Ничего не понимающая Мара кивает. Понимание настигает позже. Когда она стоит посреди своего разоренного селения и смотрит на обугленные головешки любимой высокой лавки, большой кровати, где спала она с сестренками, и маминой прялки.
Норманны напали ночью. Большинство мужчин перебили, остальных увели в плен, ту же участь разделили женщины и даже дети.
– Мама? – произносит девочка. Ее руки вымазаны углем и сажей. Она разгребает пепелище, будто может в груде обломков найти своих родных. – Мама, ты где?
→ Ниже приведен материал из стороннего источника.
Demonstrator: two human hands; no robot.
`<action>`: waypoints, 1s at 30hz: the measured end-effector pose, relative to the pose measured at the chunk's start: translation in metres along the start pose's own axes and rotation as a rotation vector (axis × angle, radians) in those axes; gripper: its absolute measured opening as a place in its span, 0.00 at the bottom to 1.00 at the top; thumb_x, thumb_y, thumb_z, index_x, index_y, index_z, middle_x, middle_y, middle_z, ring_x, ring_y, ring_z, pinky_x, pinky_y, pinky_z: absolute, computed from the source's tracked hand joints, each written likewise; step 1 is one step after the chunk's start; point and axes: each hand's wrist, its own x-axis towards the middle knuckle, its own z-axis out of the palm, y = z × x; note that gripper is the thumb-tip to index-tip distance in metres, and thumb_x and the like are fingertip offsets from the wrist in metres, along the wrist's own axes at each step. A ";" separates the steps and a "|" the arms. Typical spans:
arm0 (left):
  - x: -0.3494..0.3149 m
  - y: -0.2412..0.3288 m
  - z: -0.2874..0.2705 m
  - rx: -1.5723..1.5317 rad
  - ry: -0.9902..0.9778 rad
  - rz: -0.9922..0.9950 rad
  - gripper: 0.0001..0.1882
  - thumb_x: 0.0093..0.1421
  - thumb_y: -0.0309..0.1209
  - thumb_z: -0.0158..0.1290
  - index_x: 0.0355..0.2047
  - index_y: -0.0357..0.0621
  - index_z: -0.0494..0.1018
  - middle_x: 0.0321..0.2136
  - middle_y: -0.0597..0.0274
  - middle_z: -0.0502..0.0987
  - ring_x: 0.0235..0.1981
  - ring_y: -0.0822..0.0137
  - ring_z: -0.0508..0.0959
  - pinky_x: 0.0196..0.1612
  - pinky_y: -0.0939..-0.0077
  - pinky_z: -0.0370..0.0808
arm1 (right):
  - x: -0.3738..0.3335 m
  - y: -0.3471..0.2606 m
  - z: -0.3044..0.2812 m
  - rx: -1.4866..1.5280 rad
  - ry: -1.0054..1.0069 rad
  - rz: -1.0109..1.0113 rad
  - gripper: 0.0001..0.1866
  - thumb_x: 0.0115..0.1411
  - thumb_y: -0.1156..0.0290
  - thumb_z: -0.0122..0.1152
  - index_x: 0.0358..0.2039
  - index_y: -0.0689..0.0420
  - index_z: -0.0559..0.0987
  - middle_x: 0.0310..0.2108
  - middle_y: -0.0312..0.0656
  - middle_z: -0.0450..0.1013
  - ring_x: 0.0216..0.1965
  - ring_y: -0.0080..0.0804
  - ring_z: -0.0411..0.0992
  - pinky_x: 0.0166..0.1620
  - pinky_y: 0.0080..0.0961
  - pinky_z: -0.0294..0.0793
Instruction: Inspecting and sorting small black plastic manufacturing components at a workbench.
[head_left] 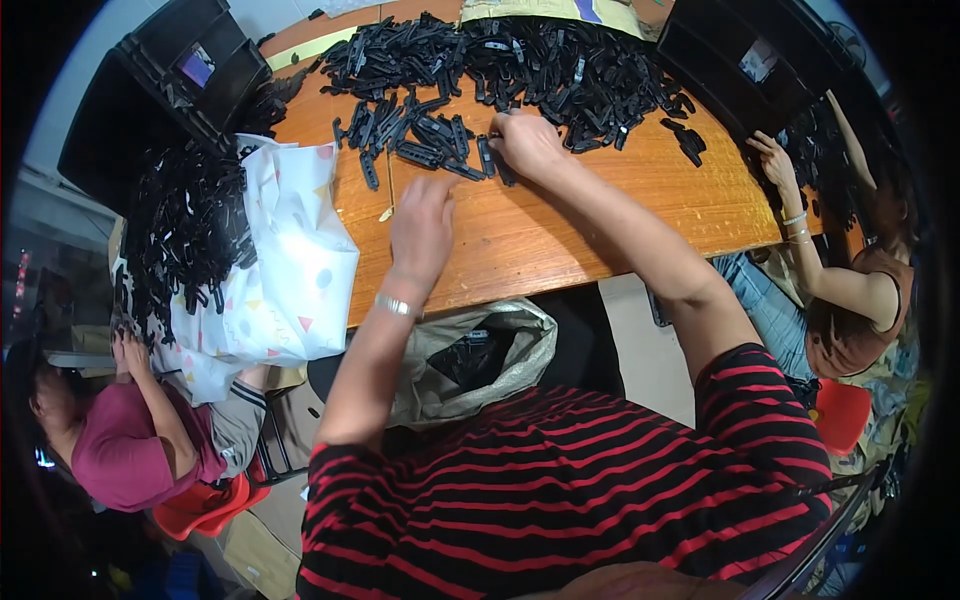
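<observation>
Narrow black plastic pieces [420, 153] lie loose on the wooden table, in a small group ahead of my hands. My right hand [532, 146] reaches to the right edge of that group, fingers bent and closed at a black plastic piece [503, 170]; its fingertips are partly hidden. Just short of the group, my left hand [422, 228] hovers over the table near its front edge. Motion blurs its fingers, so their grip is unclear. Behind both hands spreads a large heap of the same pieces [560, 75].
An open woven sack [540, 335] sits below the table edge, with dark contents. Black crates [165, 80] stand at far left and right. At left, a person [140, 450] works by a pile on patterned white sheeting [310, 260]; another person [850, 310] sits at right.
</observation>
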 end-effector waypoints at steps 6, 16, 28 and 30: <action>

Ньед, Рагна, Ката?
Но ни мама, ни брат, ни маленькие сестренки не отзываются. Мара садится посреди черных руин, обхватывает колени руками, по запачканному носу течет капля, затем еще и еще одна.
– Ну-ну, моя девочка. – Бабушка вынимает ее из груды угольев, вытирает лицо своей туникой. – Ничего. Даст Один, может, вернется еще твоя семья. Будешь пока с нами жить.
– Или со мной, – раздается знакомый голос рядом.
Тетя Сигрид идет к ним плавной, изящной походкой. Ее платье метет пыль и копоть, но ей, похоже, все равно. Бабушка непроизвольно отшатывается в сторону, тянет за собой Мару. Но та вырывается, бежит к золотоволосой красавице и с размаху обнимает ее, застывая каменным изваянием.
– Детка, милая, – тетя Сигрид гладит девочку по голове. – Как жаль твоих родителей. Гейра была мне хорошей сестрой.
Мара всхлипывает, прижимается к ней еще сильнее.
– Она пойдет с нами, – насупившись, говорит бабушка. – Так ведь, Мара?
Девочка поднимает глаза. Тетя Сигрид смотрит мягко, с лукавинкой, будто знает что-то очень важное, что-то непременно нужное Маре.
– Ты можешь пойти со мной, детка. Я – твоя ближайшая родственница.
– Да какая ты родственница, – бормочет бабушка. – Сгинула б, никто бы по тебе не скучал.